I’ve been a fan of Hollaback for about a year now, and I finally decided to share a story. There are so many experiences of harassers getting away with their words and/or actions, and leaving the victim feeling powerless and trapped. However, I am happy to say that this is a success story!
I work in an industrial neighborhood in the East Bay, California. Every morning, I take a walk in about a one-mile radius from my workplace. There is a tow-truck company whose trucks frequent the area quite often, as their headquarters are nearby.
Beginning around October of last year, there was one particular driver for the company who, everytime he saw me walking, would blare his horn. A shrill, jarring, airhorn-like sound. Truck horns are designed to startle someone in an urgent situation, and naturally when this first started occurring, I would immediately look towards the sound to see what was happening. When I looked, the driver would have this grin across his face that felt so… Invasive. Sometimes he would wave, as well. My standard reaction was to flip him off, but that wasn’t satisfying the need to make him feel the way that he made me feel. Cornered, on display. I should throw in that this would always happen when he was driving by (in motion), and never when he was stopped. Big surprise, I know.
A few months later, another driver for the company started honking, grinning, waving, etc. as he passed. This happened several times. Everytime an instance occurred with this company, it was one of those two drivers. They were always in separate vehicles, never together at the same time.
So, I began to recognize my options. I thought about notifying the police, but I then realized that harassment in the workplace is taken much more seriously, internally speaking. If a company discovers that one of their employees is harassing others inside or outside of the workplace, there are often serious repercussions. I decided to call the company.

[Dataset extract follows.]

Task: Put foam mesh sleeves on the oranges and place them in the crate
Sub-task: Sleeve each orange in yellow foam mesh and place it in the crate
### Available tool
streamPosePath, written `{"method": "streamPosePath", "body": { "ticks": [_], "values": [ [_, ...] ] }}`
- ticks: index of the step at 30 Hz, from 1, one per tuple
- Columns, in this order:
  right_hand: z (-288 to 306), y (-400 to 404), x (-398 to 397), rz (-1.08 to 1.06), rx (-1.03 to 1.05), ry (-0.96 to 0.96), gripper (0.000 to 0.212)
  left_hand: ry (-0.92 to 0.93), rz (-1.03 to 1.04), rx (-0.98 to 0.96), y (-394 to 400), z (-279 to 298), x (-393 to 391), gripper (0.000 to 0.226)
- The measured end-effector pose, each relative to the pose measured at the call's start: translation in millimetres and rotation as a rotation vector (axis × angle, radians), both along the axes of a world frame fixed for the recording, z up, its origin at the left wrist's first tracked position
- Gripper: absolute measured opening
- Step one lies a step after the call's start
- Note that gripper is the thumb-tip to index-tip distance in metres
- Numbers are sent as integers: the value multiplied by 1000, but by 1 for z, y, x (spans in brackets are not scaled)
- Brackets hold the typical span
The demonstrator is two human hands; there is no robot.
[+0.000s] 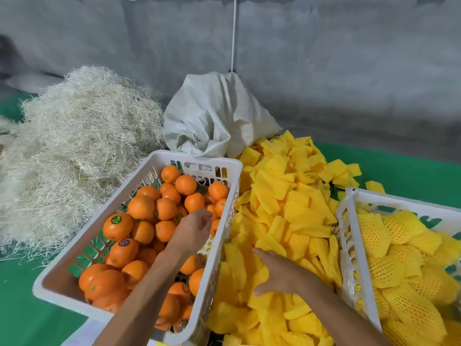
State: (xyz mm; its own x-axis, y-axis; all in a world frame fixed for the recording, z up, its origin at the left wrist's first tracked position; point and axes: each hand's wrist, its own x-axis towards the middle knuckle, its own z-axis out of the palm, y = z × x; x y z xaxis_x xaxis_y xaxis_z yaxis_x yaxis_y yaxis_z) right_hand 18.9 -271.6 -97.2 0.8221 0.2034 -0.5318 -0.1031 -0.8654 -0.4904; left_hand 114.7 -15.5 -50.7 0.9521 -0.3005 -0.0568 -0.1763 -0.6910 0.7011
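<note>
Left hand fingers loosely curled, empty, just above round oranges; right hand fingers flat on yellow foam mesh sleeves.

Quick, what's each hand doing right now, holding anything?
Left hand: over the oranges in the crate, fingers loosely curled, holding nothing that shows.
Right hand: flat on the sleeves, fingers straight, gripping none.
</note>
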Motion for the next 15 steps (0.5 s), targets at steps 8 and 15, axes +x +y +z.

I immediately- but non-confrontationally- asked to speak to a manager. I told the receptionist that I had been experiencing harassment from two of their employees for approximately four months, and that I was fairly confident the company was unaware that this was happening. The woman I spoke to seemed to understand the urgency, and transferred me to the manager’s phone line. He was not in the office, but I did seize the opportunity to leave an in-depth message. I addressed everything that had happened with the honking and smiling, and let him know how these actions affected my feelings and sense of safety. I noted the times that these instances occurred, and the drivers’ appearances.
I never did receive a phone call back from the company, but I am ecstatic to say that not one single harassment incident, from either driver, has occurred since. I still see the same drivers when I go for a walk, and they will look, but will not say or do a thing. In fact, the majority of the time, they can’t even look me in the eye anymore.
People need to know that they CAN make a difference. They DO have the power to change things. They need not be afraid to use their voice and take action. The harassers do not have any more power than those who are harassed, and this story proves that those who choose to victimize others will endure justified consequences, if we speak up!